[DESCRIPTION OF THE TASK] Could you write out, exactly as they stand, only the lines in the listing below from the line with "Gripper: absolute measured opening" to the line with "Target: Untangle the", both ends included, without the pictures?

[RECORDS SHOWN]
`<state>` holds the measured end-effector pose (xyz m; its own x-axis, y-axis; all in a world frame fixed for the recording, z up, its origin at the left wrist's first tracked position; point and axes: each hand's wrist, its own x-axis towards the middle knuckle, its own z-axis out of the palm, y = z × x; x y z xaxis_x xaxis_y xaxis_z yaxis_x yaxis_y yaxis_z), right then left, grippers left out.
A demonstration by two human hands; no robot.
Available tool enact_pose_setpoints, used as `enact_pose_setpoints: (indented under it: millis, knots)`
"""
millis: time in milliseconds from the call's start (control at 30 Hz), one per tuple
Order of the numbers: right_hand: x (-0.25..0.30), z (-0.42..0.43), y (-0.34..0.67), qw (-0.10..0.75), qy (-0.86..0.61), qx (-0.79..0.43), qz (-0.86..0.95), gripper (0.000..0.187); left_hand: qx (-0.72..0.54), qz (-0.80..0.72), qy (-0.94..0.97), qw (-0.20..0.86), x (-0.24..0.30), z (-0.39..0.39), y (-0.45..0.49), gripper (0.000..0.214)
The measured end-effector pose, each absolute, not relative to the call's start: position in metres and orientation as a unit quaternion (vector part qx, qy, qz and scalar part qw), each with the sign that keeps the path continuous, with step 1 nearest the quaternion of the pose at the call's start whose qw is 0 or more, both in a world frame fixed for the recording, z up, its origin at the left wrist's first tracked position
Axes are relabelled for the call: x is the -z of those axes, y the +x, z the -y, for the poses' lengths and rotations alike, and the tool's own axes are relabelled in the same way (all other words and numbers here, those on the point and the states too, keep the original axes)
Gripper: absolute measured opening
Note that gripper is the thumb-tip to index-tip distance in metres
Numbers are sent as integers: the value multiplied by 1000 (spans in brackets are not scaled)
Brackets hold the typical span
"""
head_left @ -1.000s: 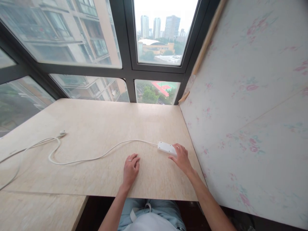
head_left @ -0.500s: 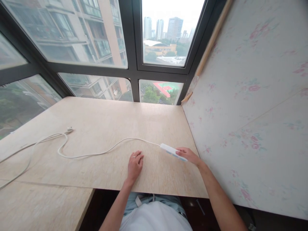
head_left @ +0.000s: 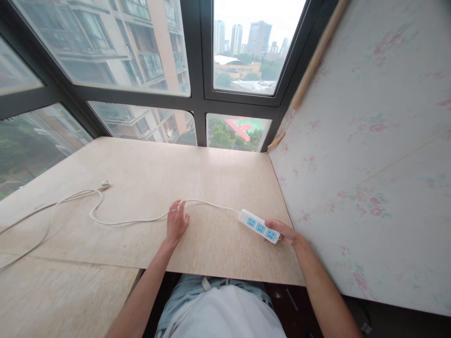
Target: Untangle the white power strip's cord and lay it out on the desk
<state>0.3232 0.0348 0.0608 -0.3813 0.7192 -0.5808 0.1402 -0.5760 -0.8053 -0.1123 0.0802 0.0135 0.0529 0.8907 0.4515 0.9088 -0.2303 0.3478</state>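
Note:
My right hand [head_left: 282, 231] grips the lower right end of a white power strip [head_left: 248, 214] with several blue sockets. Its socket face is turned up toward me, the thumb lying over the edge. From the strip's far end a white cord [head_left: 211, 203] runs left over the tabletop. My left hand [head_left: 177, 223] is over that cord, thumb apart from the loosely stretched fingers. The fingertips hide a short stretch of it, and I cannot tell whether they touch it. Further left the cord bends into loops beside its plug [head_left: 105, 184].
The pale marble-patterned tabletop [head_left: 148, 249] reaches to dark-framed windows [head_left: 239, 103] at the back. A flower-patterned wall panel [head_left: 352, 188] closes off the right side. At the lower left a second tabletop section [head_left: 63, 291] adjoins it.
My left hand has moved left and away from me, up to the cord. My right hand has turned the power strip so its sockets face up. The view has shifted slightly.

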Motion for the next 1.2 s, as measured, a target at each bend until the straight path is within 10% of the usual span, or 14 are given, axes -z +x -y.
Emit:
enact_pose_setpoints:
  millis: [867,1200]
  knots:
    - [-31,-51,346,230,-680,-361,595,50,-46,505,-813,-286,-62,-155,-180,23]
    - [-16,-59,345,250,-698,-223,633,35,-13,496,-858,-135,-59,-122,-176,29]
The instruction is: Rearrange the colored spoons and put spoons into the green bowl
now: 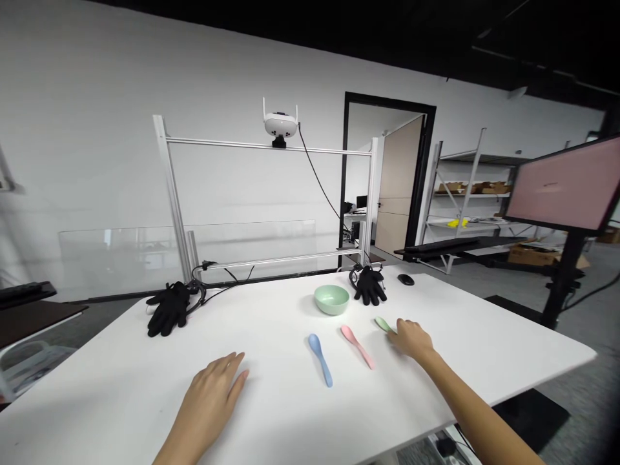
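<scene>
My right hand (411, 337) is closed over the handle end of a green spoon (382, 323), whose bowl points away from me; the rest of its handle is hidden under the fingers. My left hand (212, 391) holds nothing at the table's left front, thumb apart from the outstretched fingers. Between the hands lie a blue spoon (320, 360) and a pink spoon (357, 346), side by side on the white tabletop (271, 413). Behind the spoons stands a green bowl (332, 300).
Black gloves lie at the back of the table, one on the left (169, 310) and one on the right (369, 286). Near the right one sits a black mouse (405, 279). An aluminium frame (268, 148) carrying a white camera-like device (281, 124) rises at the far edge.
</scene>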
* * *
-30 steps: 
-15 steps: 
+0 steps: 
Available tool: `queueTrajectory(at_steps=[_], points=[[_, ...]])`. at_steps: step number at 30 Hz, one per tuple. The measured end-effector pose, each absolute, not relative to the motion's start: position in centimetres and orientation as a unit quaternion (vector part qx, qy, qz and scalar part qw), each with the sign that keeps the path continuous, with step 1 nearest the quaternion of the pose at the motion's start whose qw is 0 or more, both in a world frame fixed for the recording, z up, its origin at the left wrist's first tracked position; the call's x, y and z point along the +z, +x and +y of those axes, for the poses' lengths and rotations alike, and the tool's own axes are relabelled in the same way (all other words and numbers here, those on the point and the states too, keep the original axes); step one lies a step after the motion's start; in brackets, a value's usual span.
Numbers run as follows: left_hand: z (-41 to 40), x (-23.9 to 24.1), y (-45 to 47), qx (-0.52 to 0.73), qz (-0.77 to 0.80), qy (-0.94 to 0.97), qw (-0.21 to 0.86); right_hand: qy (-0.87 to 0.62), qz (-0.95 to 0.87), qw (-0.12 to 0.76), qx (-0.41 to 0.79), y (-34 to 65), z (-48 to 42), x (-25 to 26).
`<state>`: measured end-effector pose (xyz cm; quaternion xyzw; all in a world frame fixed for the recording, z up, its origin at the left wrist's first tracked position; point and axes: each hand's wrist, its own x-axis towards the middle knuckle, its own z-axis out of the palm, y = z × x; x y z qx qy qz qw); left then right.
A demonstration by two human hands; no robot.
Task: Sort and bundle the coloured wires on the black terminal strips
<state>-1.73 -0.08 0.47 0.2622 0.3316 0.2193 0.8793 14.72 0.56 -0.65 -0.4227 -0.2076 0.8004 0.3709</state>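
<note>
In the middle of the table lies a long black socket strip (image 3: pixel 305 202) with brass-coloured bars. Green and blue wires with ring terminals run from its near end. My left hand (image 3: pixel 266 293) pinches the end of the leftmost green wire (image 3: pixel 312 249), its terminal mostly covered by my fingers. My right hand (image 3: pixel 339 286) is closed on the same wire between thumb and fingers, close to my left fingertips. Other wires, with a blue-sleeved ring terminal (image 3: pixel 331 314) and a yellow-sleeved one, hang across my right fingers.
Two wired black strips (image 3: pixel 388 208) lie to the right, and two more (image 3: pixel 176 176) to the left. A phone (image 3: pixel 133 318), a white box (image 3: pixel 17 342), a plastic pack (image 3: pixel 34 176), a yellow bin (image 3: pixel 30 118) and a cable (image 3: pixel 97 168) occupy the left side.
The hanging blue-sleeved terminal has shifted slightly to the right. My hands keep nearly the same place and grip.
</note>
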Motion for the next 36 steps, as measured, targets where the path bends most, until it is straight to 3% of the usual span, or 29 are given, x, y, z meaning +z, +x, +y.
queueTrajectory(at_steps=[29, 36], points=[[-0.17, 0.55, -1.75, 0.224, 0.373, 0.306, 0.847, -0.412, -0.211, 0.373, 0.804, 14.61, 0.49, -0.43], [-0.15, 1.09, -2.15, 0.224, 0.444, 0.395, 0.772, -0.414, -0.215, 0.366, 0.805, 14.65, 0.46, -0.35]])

[TASK RESPONSE]
Gripper: absolute measured opening
Note that gripper is the thumb-tip to index-tip distance in metres
Numbers are sent as integers: the value multiplied by 1000 (spans in brackets are not scaled)
Brackets hold the typical span
"""
head_left @ -1.000s: 
head_left @ -0.500s: 
head_left @ +0.000s: 
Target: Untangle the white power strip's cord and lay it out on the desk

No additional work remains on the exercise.